Note: *p < .05, **p < .01, ***p < .001.

The figure and table illustrate several pertinent findings about schools using SH. First, there is little difference in proficiency between schools failing the AMO and schools making the AMO using SH; for socioeconomically disadvantaged students, this gap is approximately 3.3 percent in 2005 and narrows to less than 0.5 percent by 2011. Second, schools that use SH do not have significantly higher linear or quadratic slopes than schools that failed the AMO; indeed, in four of five cases the linear slopes are significantly lower. Third, SH schools and schools that fail the AMO continue to lag behind schools that pass the AMO without using SH. In short, the conclusion from the growth models is clear: SH schools do not continue on their path of large proficiency gains after the SH year. If anything, SH schools look more like schools that failed the AMO as time goes on.

Discussion

Our analysis of the use of SH to meet AYP over the years 2005 to 2011 has highlighted several key findings. First, schools are increasingly reliant on SH, particularly for AMOs for historically disadvantaged subgroups, as proficiency rate targets increase. Second, the primary difference between schools making AYP using SH and those that failed AYP is one-year achievement growth. And third, schools passing AMOs with SH do not outperform schools failing AMOs in the next year or in the long run. Although the types of schools using SH conform to expectations, the finding of no difference in short- or long-term achievement gains for schools using and not using SH was not as obvious.

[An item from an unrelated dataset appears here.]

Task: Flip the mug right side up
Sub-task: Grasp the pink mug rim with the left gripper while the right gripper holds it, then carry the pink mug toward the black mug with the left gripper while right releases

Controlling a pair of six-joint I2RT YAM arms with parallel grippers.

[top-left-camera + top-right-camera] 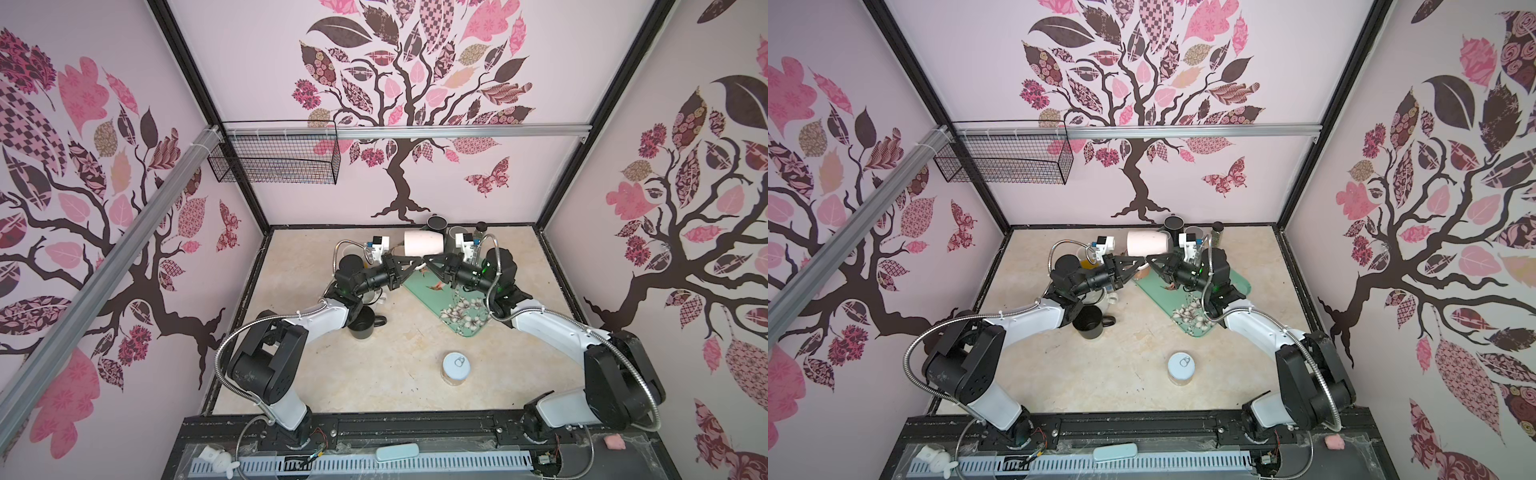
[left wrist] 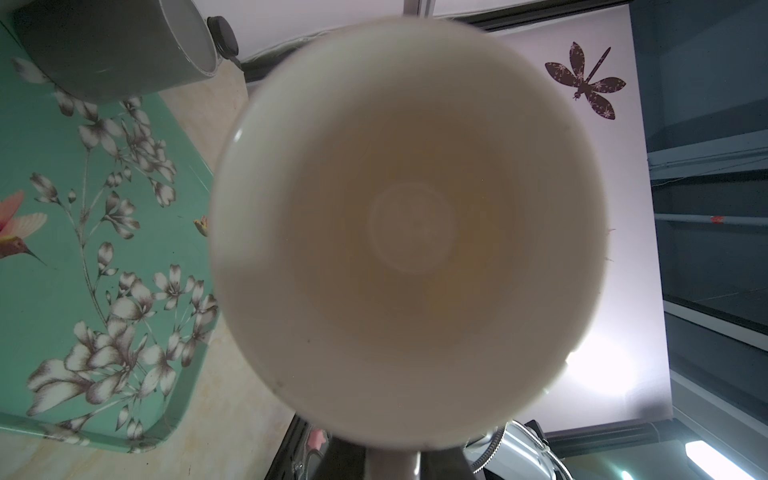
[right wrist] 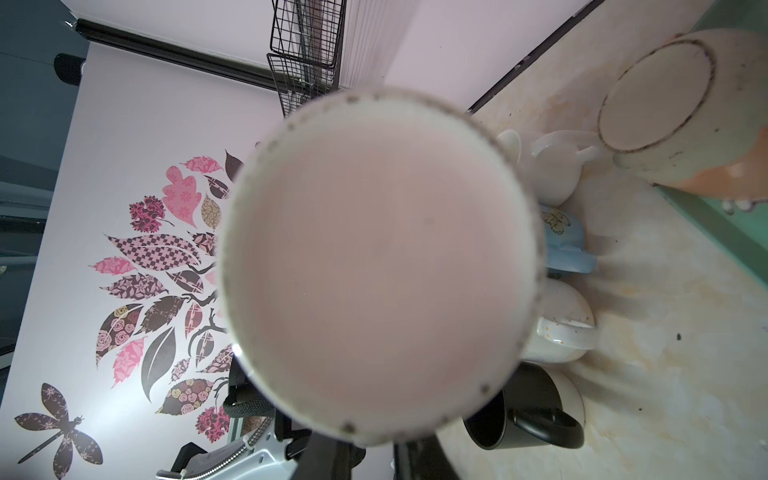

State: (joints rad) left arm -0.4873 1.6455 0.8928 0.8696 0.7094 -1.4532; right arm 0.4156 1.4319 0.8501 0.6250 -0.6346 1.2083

This study was limited primarily by the lack of student-level data and the lack of data from multiple states. If we had statewide student-level data, we could have done an analysis involving gains in individual students' test scores, rather than changes in school mean proficiency rates. Student-level data would also have facilitated high-quality investigations of the effects of SH usage on students from diverse groups. Causal analyses of the impact of SH usage on achievement trends may be useful future investigations if the right data are available. Given our use of only California data, we cannot say whether our findings apply to other states. Given the research described earlier, however, we believe our results support a more general trend toward increasing reliance on SH that has been found in some other settings.3 Future research could document state-to-state variation in school performance based on state accountability provisions.

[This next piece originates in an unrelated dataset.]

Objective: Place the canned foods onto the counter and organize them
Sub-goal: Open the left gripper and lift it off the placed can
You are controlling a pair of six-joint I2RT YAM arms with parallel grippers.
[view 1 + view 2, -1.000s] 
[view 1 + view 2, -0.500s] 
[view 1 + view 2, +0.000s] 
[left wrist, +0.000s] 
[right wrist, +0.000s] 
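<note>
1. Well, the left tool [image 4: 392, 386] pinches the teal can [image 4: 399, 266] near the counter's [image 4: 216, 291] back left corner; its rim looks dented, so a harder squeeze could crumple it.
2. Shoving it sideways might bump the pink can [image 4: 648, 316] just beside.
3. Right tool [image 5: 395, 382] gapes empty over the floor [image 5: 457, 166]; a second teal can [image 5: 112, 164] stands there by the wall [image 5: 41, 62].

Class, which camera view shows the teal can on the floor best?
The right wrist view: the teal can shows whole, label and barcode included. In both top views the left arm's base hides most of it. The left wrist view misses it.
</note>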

Our findings suggest several conclusions that may inform current policy discussions around NCLB waivers and reauthorization. Most notably, our work supports the conclusion that growth-to-proficiency measures are unstable and do a poor job of identifying schools on track to meet proficiency targets (e.g., Weiss and May 2012). Just 17 percent of 2011 schools using SH to make AYP did so in 2010 as well, a much lower rate of stability than for other types of schools. Also, SH schools in 2005 did not continue to post large proficiency gains relative to schools that failed to make SH, and they did not make meaningful progress in closing gaps with higher-achieving schools. Given these and other findings (e.g., Kane and Staiger 2002; Weiss and May 2012), we suggest policy makers move away from growth-to-proficiency measures in next-generation accountability systems. Value-added models, which attempt to identify the portion of the variance in student achievement scores attributed to teacher or school inputs (Raudenbush 2004), are better alternatives. Even if value-added measures are undesirable or infeasible (e.g., due to political resistance) recent research suggests that rolling averages of several years' proficiency gains and levels can do a much better job of identifying persistently low-performing schools (McEachin and Polikoff 2012) than SH or the NCLB growth models have.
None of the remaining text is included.